California lawmakers are proposing ways to get around some parts of the new federal tax law at the same time they are making plans to capture possible windfalls and spend revenue it might bring in.

But they have shown no signs of conforming state tax law to the federal changes.

Although some of the bills responding to federal tax law changes are already stalled, others are starting to pick up steam. A new attempt to get around the $10,000 cap on federal deductions for state and local taxes and a bill to impose a state tax surcharge on carried interest are among the bills getting their first hearings in legislative committees in April and May.

A.B. 2217, by Assembly Revenue and Taxation Committee Chair Autumn Burke (D), is a new twist on the SALT cap workaround. It joins S.B. 227, by Sen. Kevin de Leon (D), which passed the Senate in January and could be taken up again this summer. De Leon has said at least 3 million Californians who pay more than $10,000 combined in state income tax and property tax would benefit from his measure.

Both measures are an attempt to get around part of the 2017 federal tax act ( Pub. L. No. 115-97) that allows taxpayers to deduct up to $10,000 of property taxes, and state and local income or sales taxes. The previous law placed no limit on the amount of state and local taxes that could be deducted—and many high-tax states are exploring options to combat the slashed tax break.

Nonprofits, Schools

Under Burke’s proposal, California nonprofit organizations, school districts, community colleges, and colleges and universities that serve students who receive state grants could buy Golden State Credits from the California treasury for 90 cents.
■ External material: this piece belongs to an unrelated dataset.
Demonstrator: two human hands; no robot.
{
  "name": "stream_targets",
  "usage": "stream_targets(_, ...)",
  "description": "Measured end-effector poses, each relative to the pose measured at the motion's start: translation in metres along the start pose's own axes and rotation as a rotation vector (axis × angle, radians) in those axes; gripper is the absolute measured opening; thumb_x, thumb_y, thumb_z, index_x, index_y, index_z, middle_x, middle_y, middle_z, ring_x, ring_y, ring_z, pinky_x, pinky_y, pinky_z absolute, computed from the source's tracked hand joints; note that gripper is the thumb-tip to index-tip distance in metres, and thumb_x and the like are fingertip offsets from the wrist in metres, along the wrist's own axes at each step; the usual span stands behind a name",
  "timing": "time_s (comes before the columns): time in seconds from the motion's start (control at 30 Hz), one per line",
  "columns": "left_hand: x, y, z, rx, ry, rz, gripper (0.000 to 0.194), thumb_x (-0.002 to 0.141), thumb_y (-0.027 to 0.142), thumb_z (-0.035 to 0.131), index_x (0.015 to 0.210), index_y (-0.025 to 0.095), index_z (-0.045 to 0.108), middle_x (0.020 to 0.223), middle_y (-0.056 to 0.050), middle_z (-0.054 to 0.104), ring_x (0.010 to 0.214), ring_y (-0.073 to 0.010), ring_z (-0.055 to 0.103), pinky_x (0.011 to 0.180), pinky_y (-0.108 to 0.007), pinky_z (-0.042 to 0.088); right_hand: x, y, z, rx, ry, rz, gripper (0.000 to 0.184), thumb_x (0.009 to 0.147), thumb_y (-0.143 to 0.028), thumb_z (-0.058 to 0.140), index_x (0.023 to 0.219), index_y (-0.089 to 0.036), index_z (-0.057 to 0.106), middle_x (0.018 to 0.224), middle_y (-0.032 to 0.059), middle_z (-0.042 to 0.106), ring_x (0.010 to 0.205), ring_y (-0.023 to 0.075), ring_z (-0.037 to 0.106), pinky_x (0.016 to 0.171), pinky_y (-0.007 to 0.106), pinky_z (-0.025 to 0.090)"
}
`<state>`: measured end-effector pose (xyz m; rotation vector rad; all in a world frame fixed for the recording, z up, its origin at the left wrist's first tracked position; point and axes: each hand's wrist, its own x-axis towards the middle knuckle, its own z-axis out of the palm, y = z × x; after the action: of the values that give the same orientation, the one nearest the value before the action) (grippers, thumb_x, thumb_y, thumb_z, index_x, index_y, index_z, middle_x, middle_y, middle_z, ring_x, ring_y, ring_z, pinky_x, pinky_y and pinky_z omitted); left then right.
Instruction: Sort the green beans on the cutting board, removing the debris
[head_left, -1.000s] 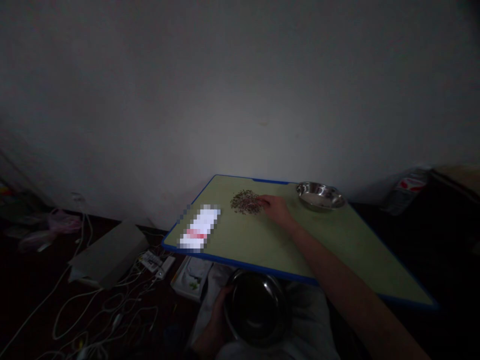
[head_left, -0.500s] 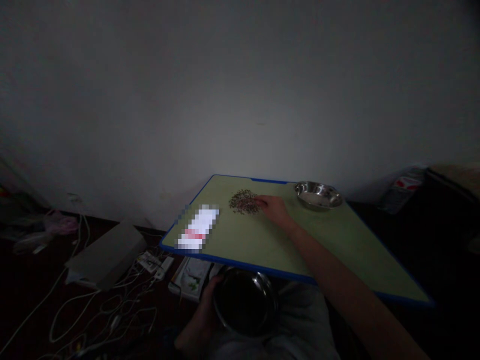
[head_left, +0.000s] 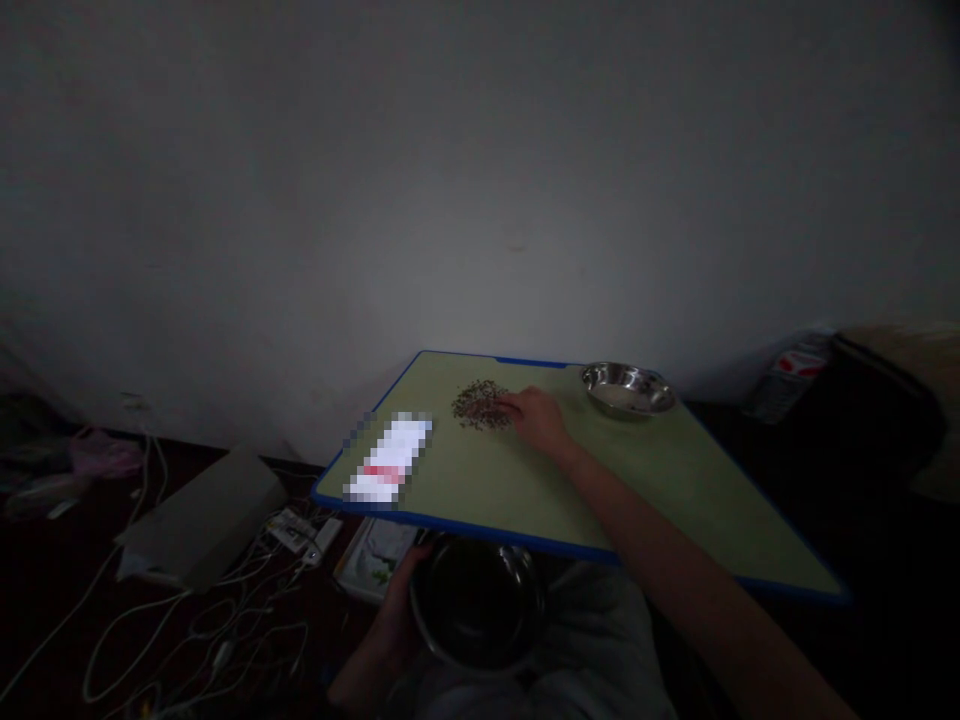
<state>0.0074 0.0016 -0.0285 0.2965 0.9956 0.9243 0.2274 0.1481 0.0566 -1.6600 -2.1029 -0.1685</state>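
Head view: right hand (head_left: 536, 415) at the right-hand side of the grain pile (head_left: 476, 408), wrist low over the worktop (head_left: 637, 490). Thumb and fingers drawn together, tips at the grains; can't tell whether anything is pinched, too small and dark. Left hand (head_left: 397, 605) curled around the left side of a dark-looking metal bowl (head_left: 480, 610), thumb up by the rim. Bowl sits below the worktop's near edge, over the lap in grey trousers (head_left: 611, 625); its inside is too dark to read.

Pile: loose, mixed dark and pale bits, spread thin at its margins. Lies left of centre, closer to the far edge than the near one. Worktop is pale green with blue edging, far edge along the wall (head_left: 480, 200).

Shiny steel bowl (head_left: 630, 392) stands upright at the far right corner, pale stuff in the bottom. Bright pixelated slab (head_left: 390, 458) lies along the left edge, by the near left corner.

Off the worktop: white tray (head_left: 373, 565) below the near edge, toward the near left corner. Further left, power strip (head_left: 324, 540), tangled cables (head_left: 217, 625), grey box (head_left: 202, 515), pink bag (head_left: 105, 455). Beyond the right edge, clear package with red marking (head_left: 791, 378).
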Motion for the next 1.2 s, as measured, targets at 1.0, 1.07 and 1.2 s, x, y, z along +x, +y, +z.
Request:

They would sell the credits for $1 to any interested buyers. Those who buy the credits would get a state tax credit equal to 80 percent of their purchase amount, and the purchases would be considered a charitable donation for federal tax purposes.

Burke’s bill is similar to de Leon’s pending Senate bill, under which taxpayers would make charitable contributions directly to the state treasury’s California Excellence Fund and receive a state tax credit of 85 percent. They could deduct the state credit on their federal income tax returns.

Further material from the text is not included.